Responsible AI Governance in Practice: From Policy to Site

By ResponsiblewithAI Team|Last updated: 6 May 2026|5 min read

Most firms now accept that they need AI governance. Fewer have worked out what that looks like on a real project, in a real firm, with real professionals who have other things to do.

This is the practical version. Not theory. Not high-level principles. Actual steps, tools and formats you can adapt today.

Your AI risk register: what to include

The RICS standard requires regulated firms to maintain an AI risk register, reviewed at least quarterly. Here's what a functional register entry looks like.

For each AI system in use: a unique risk ID; the name and purpose of the tool; the risk category (technical failure, data quality, bias, liability, confidentiality); a likelihood and impact score; the mitigation steps in place; the name of the person responsible for monitoring it; and the review date.

Start with the tools your team uses most. Cost estimation platforms with AI components. Document analysis tools. BIM-integrated AI outputs. Procurement recommendation engines. Each one gets a row. Each row gets an owner. That owner is responsible for flagging when the tool's outputs look wrong or when circumstances have changed.

You don't need specialist software for this. A spreadsheet with version control and quarterly review dates works. What matters is that it exists, it's current and the right person is named on it.

Tool evaluation workflow

Before adopting any new AI tool in surveying or construction work, the RICS standard requires written due diligence. Here's a practical workflow that takes under two hours.

Step one: define the use case. What decision will this tool support? What professional judgement will it inform? Step two: identify the risk level. Does the output affect safety-critical decisions, client financial advice or regulated outputs? Step three: evaluate the supplier. Can they answer questions about training data, bias testing, data handling, liability under their terms? Document their answers. Step four: determine validation requirements. What does the named qualified professional need to check before accepting an output? Write it down. Step five: log it on your AI systems register.

This process is not onerous. A two-page written record per tool is sufficient for most purposes. The discipline is the point, not the length.

RICS AI Governance Requirements at a Glance

Written: AI risk register required, reviewed at least quarterly

Named: Qualified surveyor must own every AI-assisted determination

Disclosed: Clients must be informed in writing before AI is used

Client disclosure: what to say

The RICS standard requires clients to be informed in writing, in advance, where AI will be used in delivering services, and how they can challenge or opt out. This doesn't need to be lengthy or alarming. It needs to be clear and on record.

A simple paragraph in your letter of engagement is sufficient for most work: "In delivering this service, we may use AI-assisted tools to support analysis and recommendations.

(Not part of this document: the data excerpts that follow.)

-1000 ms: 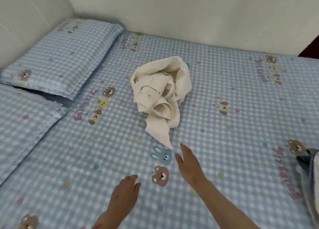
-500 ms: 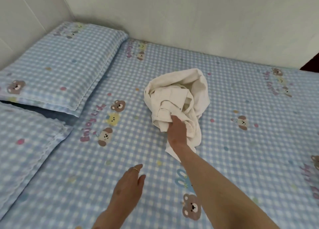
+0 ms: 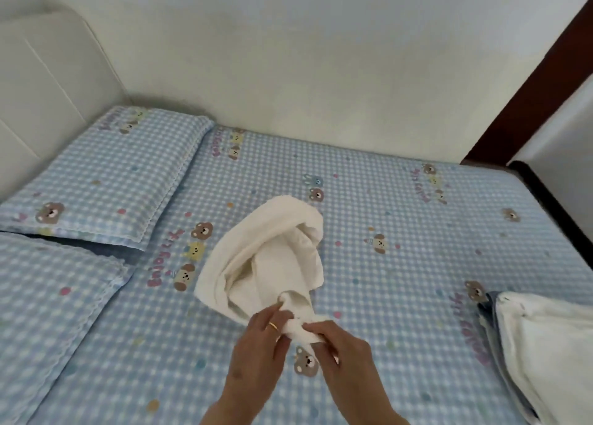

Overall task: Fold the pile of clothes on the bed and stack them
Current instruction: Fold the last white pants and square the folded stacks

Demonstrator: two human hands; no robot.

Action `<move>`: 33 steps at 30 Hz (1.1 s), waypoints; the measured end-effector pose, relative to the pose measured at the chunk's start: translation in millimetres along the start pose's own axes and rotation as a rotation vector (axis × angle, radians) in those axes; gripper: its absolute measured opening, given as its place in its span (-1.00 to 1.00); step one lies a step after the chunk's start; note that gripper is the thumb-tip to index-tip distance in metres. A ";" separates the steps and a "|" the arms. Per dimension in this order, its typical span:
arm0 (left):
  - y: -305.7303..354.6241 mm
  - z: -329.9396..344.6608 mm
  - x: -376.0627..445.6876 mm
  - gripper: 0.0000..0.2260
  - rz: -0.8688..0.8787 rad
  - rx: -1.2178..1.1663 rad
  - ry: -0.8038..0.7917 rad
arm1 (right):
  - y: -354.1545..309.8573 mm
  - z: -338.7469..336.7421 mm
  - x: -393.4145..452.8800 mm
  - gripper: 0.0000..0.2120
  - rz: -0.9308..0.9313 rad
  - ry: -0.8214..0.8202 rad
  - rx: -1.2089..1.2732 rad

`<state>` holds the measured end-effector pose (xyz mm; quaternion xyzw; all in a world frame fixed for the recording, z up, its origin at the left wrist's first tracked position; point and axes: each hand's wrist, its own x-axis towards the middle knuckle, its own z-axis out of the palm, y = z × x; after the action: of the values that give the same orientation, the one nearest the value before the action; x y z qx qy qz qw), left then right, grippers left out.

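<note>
Bed (image 3: 401, 296) mid open twd far edge, pillows (image 3: 106, 181) crowd left edge, folded stack (image 3: 545, 354) blocks near-right corner, wall bounds far edge.

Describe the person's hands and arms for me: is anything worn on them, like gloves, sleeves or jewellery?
Both arms are bare as far as the picture shows, with no sleeves in view, and neither hand is gloved. The left hand wears a thin gold-coloured ring on one finger. The right hand shows no ring or other jewellery. No watch or bracelet shows on either wrist.
</note>
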<state>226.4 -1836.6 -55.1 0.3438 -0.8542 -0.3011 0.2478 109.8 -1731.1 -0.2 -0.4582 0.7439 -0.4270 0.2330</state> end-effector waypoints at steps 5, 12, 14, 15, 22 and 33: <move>110.0 -36.7 -49.0 -0.84 -0.293 -0.236 0.056 | -33.1 -61.4 -78.0 -0.43 0.271 -0.097 -0.010; 225.3 -62.0 -88.3 -0.83 -0.468 -0.368 0.128 | -37.6 -136.6 -174.0 -0.53 0.366 -0.330 -0.371; 246.8 -65.8 -100.2 -0.81 -0.486 -0.318 0.153 | -35.4 -164.1 -200.3 -0.73 0.328 -0.321 -0.481; 255.8 -68.5 -105.5 -0.85 -0.466 -0.267 0.147 | -36.0 -176.0 -211.4 -0.77 0.292 -0.289 -0.514; 309.1 -104.4 -119.3 -0.52 0.004 -0.084 -0.162 | -41.2 -258.0 -256.2 -0.87 -0.117 -0.098 -0.621; 353.6 -136.3 -142.3 -0.69 -0.231 -0.598 -0.083 | -12.0 -371.9 -271.0 -0.94 0.019 0.041 -0.657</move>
<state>248.6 -1572.8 251.1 0.3380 -0.6925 -0.5787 0.2670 -31.1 -1338.1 193.8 -0.4931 0.8507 -0.1710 0.0619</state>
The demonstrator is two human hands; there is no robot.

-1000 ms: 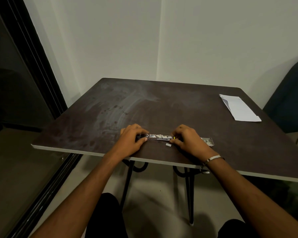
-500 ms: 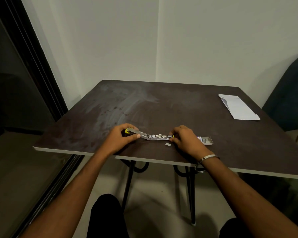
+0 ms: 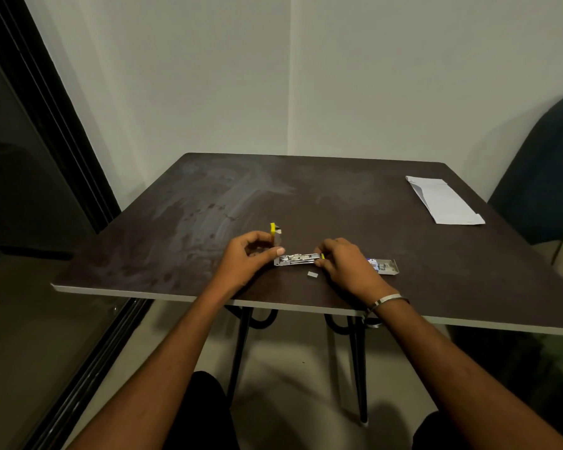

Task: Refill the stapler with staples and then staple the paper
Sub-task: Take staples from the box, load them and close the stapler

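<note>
A small metal stapler (image 3: 298, 258) with yellow ends lies near the table's front edge, swung wide open. My left hand (image 3: 251, 258) grips its top arm, whose yellow tip (image 3: 273, 228) stands nearly upright. My right hand (image 3: 345, 266) pinches the base's right end flat on the table. A short loose strip of staples (image 3: 313, 274) lies just in front of the base. An opened staple box (image 3: 384, 266) sits to the right, partly behind my right hand. The folded white paper (image 3: 442, 201) rests at the far right of the table.
The dark brown table (image 3: 306, 196) has a pale front edge and black legs. A dark chair (image 3: 546, 177) stands past its right side. A black door frame (image 3: 46, 102) runs along the left. Walls meet in a corner behind the table.
My left hand has swung the stapler's top arm up from flat to nearly upright. My right hand has kept the base pinned in place.
</note>
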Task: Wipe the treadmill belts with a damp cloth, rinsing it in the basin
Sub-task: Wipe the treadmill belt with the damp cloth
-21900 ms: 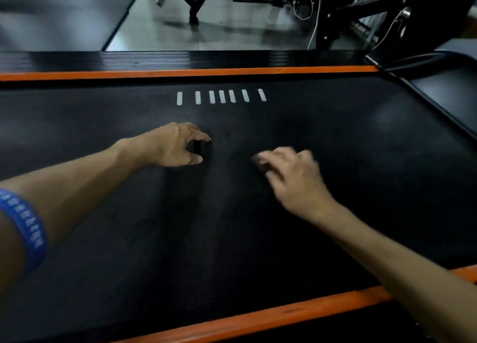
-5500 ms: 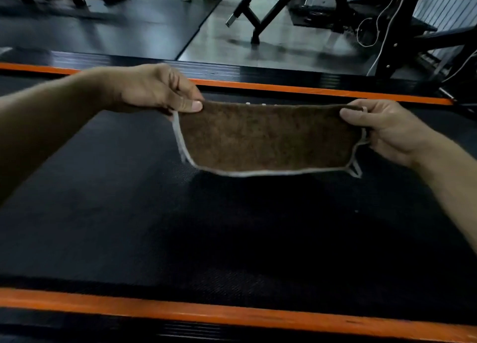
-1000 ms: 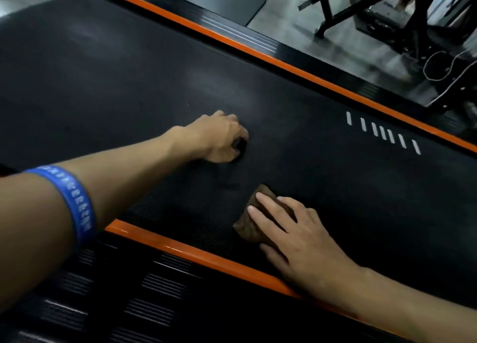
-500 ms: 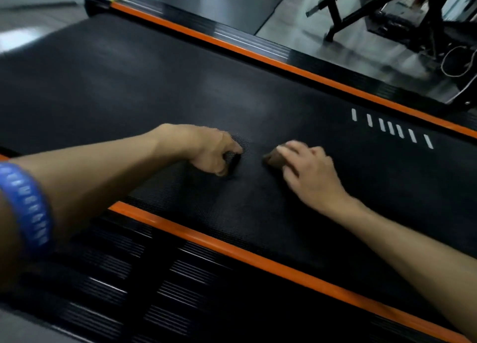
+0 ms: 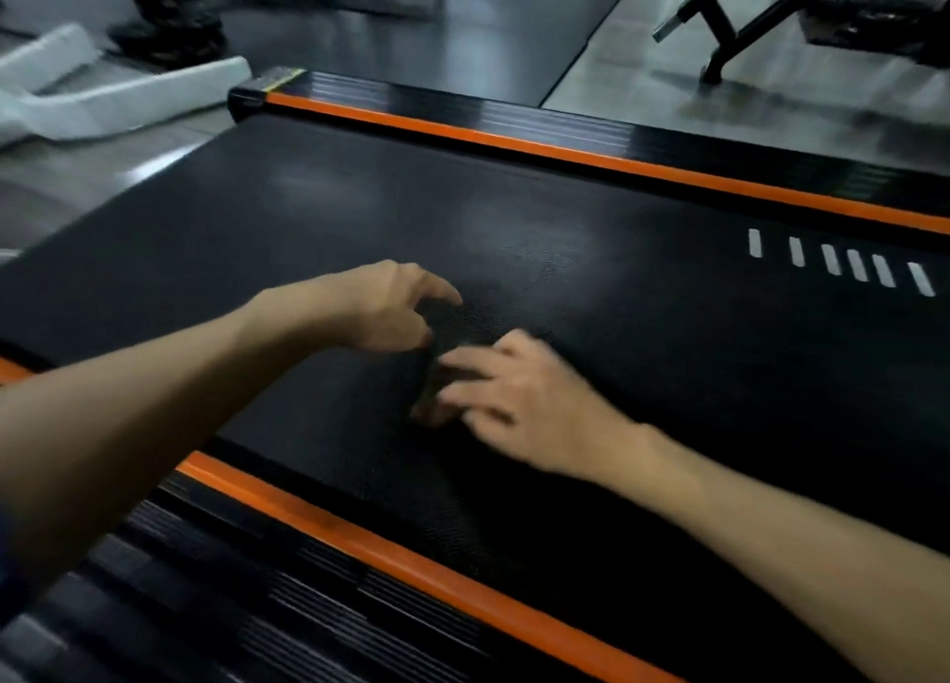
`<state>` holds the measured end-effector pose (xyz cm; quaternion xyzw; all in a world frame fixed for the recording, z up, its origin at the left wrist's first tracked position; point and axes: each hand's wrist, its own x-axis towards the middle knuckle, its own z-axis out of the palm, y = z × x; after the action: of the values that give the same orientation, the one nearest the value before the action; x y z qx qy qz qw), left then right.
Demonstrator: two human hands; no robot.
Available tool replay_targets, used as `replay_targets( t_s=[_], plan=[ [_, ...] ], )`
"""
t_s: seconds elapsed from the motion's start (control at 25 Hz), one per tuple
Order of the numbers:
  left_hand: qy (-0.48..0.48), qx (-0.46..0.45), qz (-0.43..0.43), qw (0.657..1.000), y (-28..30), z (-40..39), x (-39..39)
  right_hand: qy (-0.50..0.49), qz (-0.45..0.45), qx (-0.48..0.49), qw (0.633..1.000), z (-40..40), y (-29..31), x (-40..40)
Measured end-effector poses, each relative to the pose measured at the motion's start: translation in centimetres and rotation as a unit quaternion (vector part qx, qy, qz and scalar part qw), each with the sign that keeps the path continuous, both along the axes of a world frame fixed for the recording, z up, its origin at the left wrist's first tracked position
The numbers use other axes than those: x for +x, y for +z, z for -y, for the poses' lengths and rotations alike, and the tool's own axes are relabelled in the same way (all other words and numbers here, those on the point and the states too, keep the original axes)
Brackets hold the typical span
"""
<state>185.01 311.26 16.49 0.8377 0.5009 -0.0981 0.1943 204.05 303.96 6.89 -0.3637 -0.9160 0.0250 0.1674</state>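
Note:
The black treadmill belt fills the middle of the view between two orange side rails. My right hand lies on it with fingers spread and blurred by motion, pressing down on the brown cloth. Only a small brownish edge of the cloth shows at the fingertips; the hand hides the rest. My left hand rests just beyond and to the left, fingertips on the belt, thumb and fingers arched over a dark gap with nothing seen in it.
The near orange rail and ribbed black deck run along my side, the far orange rail on the other. White stripe marks sit at right. White foam pieces lie on the floor at left, a bench frame at back right.
My right hand has slid the cloth back toward me, from beside the left hand to just below it. The left hand stays on the belt. The view has swung toward the belt's end.

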Motion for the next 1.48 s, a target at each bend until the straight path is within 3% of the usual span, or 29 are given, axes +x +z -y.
replay_targets(
  t_s=[0.12,0.2,0.24,0.28,0.36,0.48,0.56,0.64,0.68,0.76,0.84,0.88,0.92,0.96,1.0,1.12,1.2,1.24,1.32,1.4,1.48],
  plan=[
    [0.031,0.018,-0.014,0.999,-0.9,-0.8,-0.5,-0.254,-0.011,0.043,0.966,-4.9,0.9,9.0],
    [0.037,0.033,-0.012,0.999,-1.5,-1.3,-0.5,-0.461,-0.055,-0.022,0.886,-7.0,1.8,13.8],
    [0.044,0.038,-0.005,0.998,-1.8,-1.6,-0.4,-0.52,-0.052,-0.057,0.85,-7.2,2.0,13.9],
    [0.052,0.042,0.002,0.998,-2.2,-1.8,-0.3,-0.532,-0.022,-0.059,0.844,-6.9,1.9,12.6],
    [0.07,0.047,0.018,0.996,-2.7,-2.0,-0.1,-0.454,0.019,-0.016,0.891,-5.0,1.0,7.5],
    [0.091,0.047,0.033,0.994,-3.3,-1.6,-0.1,-0.182,-0.001,-0.036,0.983,1.4,0.1,0.0],
    [0.094,0.048,0.055,0.993,-3.2,-1.5,-0.1,-0.032,-0.021,-0.055,0.998,3.8,0.2,-1.6],
    [0.092,0.054,0.082,0.991,-2.7,-1.6,-0.2,-0.001,0.019,0.017,1.0,1.3,0.4,0.1],
    [0.093,0.058,0.084,0.99,-2.6,-1.7,-0.2,-0.061,0.051,0.057,0.995,-1.2,0.2,1.8],
    [0.099,0.056,0.088,0.99,-2.6,-1.7,0.0,-0.29,0.071,0.067,0.952,-6.3,0.4,7.2],
    [0.102,0.051,0.096,0.989,-3.2,-1.9,0.3,-0.522,-0.012,-0.013,0.853,-10.0,1.0,11.5],
    [0.104,0.057,0.097,0.988,-3.7,-2.0,0.6,-0.592,-0.044,-0.034,0.804,-10.8,1.3,11.4],
    [0.102,0.074,0.094,0.988,-4.2,-2.3,0.7,-0.616,-0.027,-0.029,0.787,-11.2,1.2,9.8],
    [0.1,0.093,0.082,0.987,-4.7,-2.6,0.8,-0.603,0.0,-0.012,0.798,-11.3,0.9,7.3],
    [0.1,0.106,0.067,0.987,-5.1,-2.9,0.8,-0.551,0.007,0.001,0.834,-10.8,0.4,4.1],
    [0.106,0.101,0.038,0.988,-5.9,-3.4,0.8,-0.27,0.011,0.001,0.963,-7.2,-1.1,-1.7],
    [0.095,0.116,0.012,0.989,-6.2,-3.6,0.7,-0.158,0.026,0.011,0.987,-8.4,-0.4,1.3],
    [0.092,0.121,0.001,0.988,-6.3,-3.7,0.7,-0.175,0.064,0.031,0.982,-10.1,-0.3,3.7],
    [0.09,0.121,-0.009,0.988,-6.2,-3.6,0.8,-0.352,0.095,0.048,0.93,-14.3,0.1,9.5],
    [0.091,0.121,-0.007,0.988,-6.4,-3.6,0.8,-0.561,0.029,-0.037,0.827,-17.2,1.3,14.7],
    [0.092,0.115,-0.013,0.989,-6.6,-3.5,1.1,-0.676,-0.038,-0.092,0.73,-19.1,2.2,14.8]
  ],
)
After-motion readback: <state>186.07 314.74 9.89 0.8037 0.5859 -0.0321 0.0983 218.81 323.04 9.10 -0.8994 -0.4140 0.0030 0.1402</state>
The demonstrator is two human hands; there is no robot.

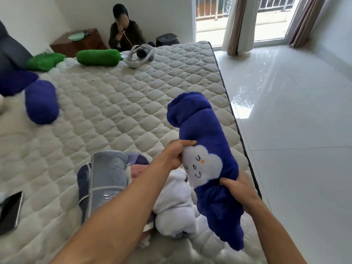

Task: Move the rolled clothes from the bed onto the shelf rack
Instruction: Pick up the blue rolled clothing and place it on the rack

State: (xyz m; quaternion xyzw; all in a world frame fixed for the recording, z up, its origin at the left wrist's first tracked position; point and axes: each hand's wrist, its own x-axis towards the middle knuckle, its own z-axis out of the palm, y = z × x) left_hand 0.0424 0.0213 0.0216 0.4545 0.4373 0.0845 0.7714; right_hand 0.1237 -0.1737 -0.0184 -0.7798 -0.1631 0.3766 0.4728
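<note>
- While both hands grip it, the blue roll (205, 141) hangs over the bed's (114, 103) right edge, long axis pointing away.
- Left hand (171, 157) pinches mid-roll; right hand (240, 193) clasps the near end.
- No rack in view.

Quilted white bed (118, 103). Landmark: headset (140, 56) at the far edge. Left of it, two green rolls (98, 57); nearer, left, blue rolls (41, 103). Near edge: grey roll (105, 180), white roll (175, 212), phone (10, 210).
</note>
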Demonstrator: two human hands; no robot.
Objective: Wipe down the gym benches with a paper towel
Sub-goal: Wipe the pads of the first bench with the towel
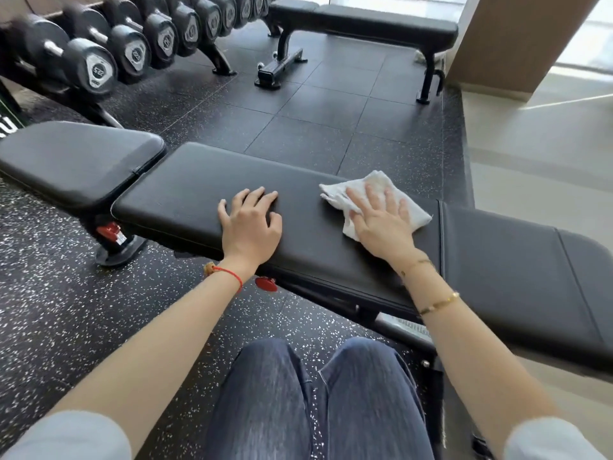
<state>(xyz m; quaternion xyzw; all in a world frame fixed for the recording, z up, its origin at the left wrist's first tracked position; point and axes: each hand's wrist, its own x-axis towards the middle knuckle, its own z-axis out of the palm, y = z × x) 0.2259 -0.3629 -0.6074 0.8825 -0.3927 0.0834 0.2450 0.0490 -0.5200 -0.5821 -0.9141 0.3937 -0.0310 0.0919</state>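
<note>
Right hand flat, fingers spread, pressing crumpled white towel onto smooth black padded surface. Left hand just beside it, fingers lightly bent, resting on pad, holding nothing.

Both forearms bare, stretched forward and slightly inward from pale sleeves at the lower corners. Left hand palm down, fingers spread and a little bent at the knuckles, fingertips and thumb resting on the black bench pad. Red string bracelet with a small bead around the left wrist. Right hand also palm down, fingers straight and splayed, pressing flat on the white paper towel, thumb out to the left side. Two thin gold bracelets on the right forearm, one at the wrist, one further up. Knees in blue jeans below, between the arms.
</note>
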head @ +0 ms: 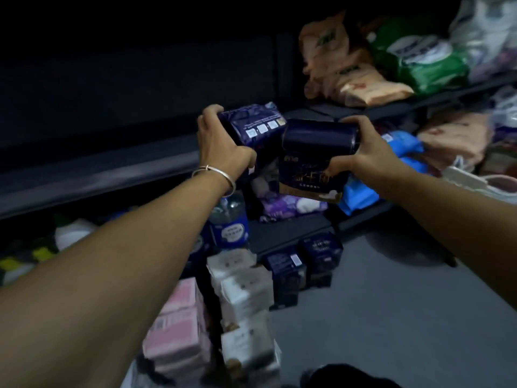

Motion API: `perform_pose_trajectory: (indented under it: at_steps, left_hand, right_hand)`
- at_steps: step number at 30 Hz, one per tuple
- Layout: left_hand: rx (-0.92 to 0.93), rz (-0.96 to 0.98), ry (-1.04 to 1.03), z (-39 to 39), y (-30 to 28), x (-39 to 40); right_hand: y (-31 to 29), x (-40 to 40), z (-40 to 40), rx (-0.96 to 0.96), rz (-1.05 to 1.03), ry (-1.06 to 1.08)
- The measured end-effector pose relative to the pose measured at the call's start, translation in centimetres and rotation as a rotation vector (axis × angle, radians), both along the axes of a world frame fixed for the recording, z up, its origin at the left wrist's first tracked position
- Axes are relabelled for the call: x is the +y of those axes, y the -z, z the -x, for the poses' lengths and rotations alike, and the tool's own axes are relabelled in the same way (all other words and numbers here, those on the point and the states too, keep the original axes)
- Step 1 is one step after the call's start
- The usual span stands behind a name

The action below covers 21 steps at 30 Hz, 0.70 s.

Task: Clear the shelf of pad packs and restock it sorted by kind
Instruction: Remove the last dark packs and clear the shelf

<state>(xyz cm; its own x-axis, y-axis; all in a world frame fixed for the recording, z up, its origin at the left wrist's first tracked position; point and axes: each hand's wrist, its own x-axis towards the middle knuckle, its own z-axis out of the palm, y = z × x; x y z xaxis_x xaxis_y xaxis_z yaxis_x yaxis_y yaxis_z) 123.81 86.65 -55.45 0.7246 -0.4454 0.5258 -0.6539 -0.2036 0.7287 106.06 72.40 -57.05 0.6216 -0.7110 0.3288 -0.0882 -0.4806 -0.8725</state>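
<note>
Left hand [223, 147] grips dark navy plastic pad pack [251, 127]; right hand [361, 152] grips second navy pack [316, 161], packs prob. touching. Dark empty shelf [98, 175] lies ahead-left, nearer L hand.

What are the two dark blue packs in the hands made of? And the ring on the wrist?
Dark blue pack in the left hand: looks like thin glossy plastic film; it creases and catches light.
Dark blue pack in the right hand: the same shiny wrap, bulging softly at its top.
Bangle on the left wrist: probably silvery metal, a thin bright band; blur leaves that uncertain.
</note>
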Motion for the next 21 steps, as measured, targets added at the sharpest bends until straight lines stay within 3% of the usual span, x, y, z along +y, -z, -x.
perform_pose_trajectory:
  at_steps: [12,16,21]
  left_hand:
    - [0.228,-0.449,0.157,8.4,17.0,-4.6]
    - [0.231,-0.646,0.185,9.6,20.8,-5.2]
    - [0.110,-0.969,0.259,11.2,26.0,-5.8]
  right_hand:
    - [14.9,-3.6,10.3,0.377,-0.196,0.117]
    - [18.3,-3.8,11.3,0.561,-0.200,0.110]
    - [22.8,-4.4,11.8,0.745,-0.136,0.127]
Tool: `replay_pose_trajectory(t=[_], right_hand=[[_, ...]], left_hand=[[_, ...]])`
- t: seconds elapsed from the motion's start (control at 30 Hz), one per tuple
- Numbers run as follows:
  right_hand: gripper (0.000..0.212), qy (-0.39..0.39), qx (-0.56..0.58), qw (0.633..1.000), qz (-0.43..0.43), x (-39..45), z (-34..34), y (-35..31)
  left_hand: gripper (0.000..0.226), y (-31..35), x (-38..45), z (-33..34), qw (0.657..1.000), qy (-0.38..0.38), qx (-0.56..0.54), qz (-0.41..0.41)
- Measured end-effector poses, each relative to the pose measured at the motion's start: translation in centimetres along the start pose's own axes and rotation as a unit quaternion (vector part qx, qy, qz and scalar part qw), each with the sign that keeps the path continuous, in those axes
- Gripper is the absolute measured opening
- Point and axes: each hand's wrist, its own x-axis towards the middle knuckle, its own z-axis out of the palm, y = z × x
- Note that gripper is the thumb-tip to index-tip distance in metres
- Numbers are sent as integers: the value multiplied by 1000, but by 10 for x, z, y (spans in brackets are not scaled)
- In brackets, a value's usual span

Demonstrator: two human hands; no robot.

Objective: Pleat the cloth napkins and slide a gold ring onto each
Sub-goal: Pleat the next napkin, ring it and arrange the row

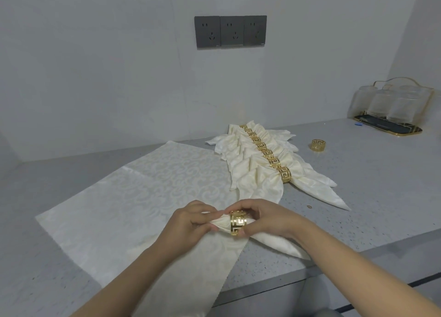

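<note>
I see the left hand pinching the pleated napkin tip. The right hand grips 1 gold ring around it (finished napkins lie behind).

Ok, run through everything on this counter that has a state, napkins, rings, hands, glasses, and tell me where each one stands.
Left hand: pinching the gathered napkin's end.
Right hand: gripping the gold ring.
Gold ring: partway on the napkin.
Pleated napkin: gathered, being ringed.
Finished napkins: pleated, ringed, in an overlapping row.
Spare ring: loose on the counter.
Flat napkin: spread out, unpleated.
Glasses: standing in the gold rack.
</note>
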Motion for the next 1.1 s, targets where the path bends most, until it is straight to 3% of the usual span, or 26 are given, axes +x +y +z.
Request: replay_pose_trajectory(t=[0.23,0.33,0.47,0.63,0.8,1.1], right_hand=[[49,54,53,997,-20,2,5,4],[42,60,64,996,-20,4,11,8],[36,81,50,995,-41,6,21,15],[38,132,56,988,-61,3,27,18],[37,160,-17,986,-51,-3,29,22],[28,185,-51,980,-49,1,31,28]], left_hand=[[53,6,-2,-3,978,-11,-102,-179],[55,8,-3,-2,968,-29,-125,-214],[60,8,-2,6,974,-45,-94,-199],[86,8,-1,7,976,-109,-37,-185],[49,13,-1,16,988,-47,37,-142],[54,4,-15,8,983,-5,147,-107]])
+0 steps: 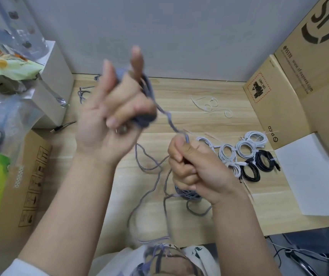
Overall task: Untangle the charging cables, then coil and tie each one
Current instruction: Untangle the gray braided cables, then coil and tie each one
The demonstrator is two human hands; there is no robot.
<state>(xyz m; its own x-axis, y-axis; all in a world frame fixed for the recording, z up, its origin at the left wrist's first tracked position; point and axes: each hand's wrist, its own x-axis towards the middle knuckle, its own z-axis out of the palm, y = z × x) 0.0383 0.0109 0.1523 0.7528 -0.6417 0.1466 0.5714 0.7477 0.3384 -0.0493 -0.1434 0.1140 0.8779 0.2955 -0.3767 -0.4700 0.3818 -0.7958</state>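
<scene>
Two hands | left hand grips coiled grey cable | right hand pinches its strand

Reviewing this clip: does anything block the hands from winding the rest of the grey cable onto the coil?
Nothing solid does. The left hand holds the coil and the right hand grips the grey cable. Only the cable's own loose loops on the desk, crossing each other, could snag.

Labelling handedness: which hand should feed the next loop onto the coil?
Right hand, likely: it pinches the free run of the grey braided cable. The left hand already holds the wound coil, so it anchors.
</scene>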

All outputs are reviewed and validated by a qualified [surveyor/engineer/consultant]. If you would like more information about specific tools used or wish to discuss any concerns, please contact [name]."

Adjust the wording for the level of AI involvement in the specific engagement. Higher-risk work, safety assessments, regulated valuations, may warrant a more detailed disclosure. The key is proportionality and documentation.

"AI outputs cannot be accepted at face value. Reliability decisions must be documented and overseen by a qualified named surveyor. Clients must be informed in writing in advance."

Quarterly review process

Your AI governance doesn't stay current by itself. A quarterly review process keeps it live without consuming significant time. Block two hours per quarter for this. Work through four questions: Have we adopted any new AI tools since the last review? Have there been any near-misses, errors or unusual outputs from existing tools? Have any tools we use changed their functionality or terms of service? Have relevant regulations or professional standards been updated?

For each yes, update the risk register and policy accordingly. For each no, document that the review took place and found nothing requiring change. That documentation is your compliance evidence if the question ever arises.

Real governance examples from the field

One commercial surveying firm implemented a simple approach after the RICS standard took effect. Two AI tools on their register: a cost database with AI-enhanced analytics, and a lease review tool. Each tool has a named owner. Each output is validated by a qualified surveyor and that validation is recorded on the project file. Client engagement letters were updated with a standard disclosure clause. The whole governance programme took three days to set up and about four hours per quarter to maintain.

That's what proportionate governance looks like for a small professional services firm. It's not a compliance department. It's professional discipline applied systematically.

The firms that treat AI governance as a separate overhead are the ones who struggle. The firms that build it into their normal project and practice management, as another column on the risk register, another clause in the engagement letter, find it becomes routine within a quarter.

Governance doesn't protect you from everything. But it does protect you from the claim that you weren't paying attention. In the built environment, that's a significant distinction.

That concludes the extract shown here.